Restate word for word the span that opens with the line containing "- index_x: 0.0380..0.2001" and closes with the final line of the data; give only those lines.

════

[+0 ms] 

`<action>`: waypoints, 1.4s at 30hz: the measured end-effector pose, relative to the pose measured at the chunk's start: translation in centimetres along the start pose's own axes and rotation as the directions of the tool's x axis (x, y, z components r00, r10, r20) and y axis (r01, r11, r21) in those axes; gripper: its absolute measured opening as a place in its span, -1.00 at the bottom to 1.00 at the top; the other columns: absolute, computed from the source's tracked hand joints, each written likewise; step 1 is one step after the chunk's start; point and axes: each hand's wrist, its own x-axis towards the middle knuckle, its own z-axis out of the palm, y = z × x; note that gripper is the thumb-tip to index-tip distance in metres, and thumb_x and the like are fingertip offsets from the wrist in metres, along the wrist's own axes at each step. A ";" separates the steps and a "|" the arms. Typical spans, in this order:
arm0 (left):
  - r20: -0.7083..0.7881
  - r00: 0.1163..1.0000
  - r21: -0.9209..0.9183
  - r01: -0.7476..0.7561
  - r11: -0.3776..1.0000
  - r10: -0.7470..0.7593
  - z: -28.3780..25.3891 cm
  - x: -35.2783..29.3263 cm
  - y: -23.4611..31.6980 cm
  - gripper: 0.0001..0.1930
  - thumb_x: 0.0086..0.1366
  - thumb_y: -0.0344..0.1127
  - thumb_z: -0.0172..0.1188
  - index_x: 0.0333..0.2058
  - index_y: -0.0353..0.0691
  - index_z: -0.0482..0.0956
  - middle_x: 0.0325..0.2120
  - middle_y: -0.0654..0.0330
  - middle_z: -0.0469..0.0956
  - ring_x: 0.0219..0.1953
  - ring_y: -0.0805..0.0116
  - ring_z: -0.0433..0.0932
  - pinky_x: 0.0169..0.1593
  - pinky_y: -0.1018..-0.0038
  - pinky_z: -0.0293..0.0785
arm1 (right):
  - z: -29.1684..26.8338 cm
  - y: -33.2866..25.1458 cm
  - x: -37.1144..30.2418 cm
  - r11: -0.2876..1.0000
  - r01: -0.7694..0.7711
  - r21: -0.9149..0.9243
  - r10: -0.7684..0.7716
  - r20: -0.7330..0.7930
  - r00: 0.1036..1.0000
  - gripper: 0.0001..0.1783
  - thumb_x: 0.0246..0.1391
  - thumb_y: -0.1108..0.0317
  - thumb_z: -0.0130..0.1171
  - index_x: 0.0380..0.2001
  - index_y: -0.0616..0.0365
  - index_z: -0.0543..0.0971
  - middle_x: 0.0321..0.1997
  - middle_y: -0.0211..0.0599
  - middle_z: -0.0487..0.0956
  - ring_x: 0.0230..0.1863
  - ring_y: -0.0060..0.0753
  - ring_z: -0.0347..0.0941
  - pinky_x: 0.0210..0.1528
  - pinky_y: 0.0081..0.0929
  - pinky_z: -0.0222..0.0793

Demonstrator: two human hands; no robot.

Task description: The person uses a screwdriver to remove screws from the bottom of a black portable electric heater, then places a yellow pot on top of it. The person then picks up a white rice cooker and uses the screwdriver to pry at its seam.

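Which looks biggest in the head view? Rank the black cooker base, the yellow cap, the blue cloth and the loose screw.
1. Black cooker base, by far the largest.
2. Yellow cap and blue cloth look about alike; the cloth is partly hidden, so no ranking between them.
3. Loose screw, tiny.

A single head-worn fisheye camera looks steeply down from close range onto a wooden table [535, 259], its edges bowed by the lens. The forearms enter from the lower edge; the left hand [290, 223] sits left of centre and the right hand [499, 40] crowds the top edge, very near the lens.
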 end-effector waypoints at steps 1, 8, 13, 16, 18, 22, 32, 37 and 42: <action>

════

◆ Response box:
  - index_x: 0.0380..0.2001
  - index_y: -0.0616..0.0365
  - index_z: -0.0543..0.0971
  - middle_x: 0.0321..0.1997
  - middle_y: -0.0211..0.0599
  - middle_z: -0.0487..0.0956
  - ring_x: 0.0230..0.1863
  - ring_y: -0.0060..0.0753
  - ring_z: -0.0347..0.0941
  - pinky_x: 0.0210..0.1528
  - pinky_y: 0.0081..0.0929
  - pinky_z: -0.0222..0.0793

Demonstrator: two human hands; no robot.

Task description: The person uses a screwdriver to remove screws from the bottom of a black portable electric heater, then places a yellow pot on top of it. The person then picks up a white rice cooker and uses the screwdriver to pry at its seam.

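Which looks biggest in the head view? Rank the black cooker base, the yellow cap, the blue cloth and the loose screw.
1. Black cooker base, by far the largest.
2. Yellow cap and blue cloth look about alike; the cloth is partly hidden, so no ranking between them.
3. Loose screw, tiny.

A single head-worn fisheye camera looks steeply down from close range onto a wooden table [535, 259], its edges bowed by the lens. The forearms enter from the lower edge; the left hand [290, 223] sits left of centre and the right hand [499, 40] crowds the top edge, very near the lens.
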 end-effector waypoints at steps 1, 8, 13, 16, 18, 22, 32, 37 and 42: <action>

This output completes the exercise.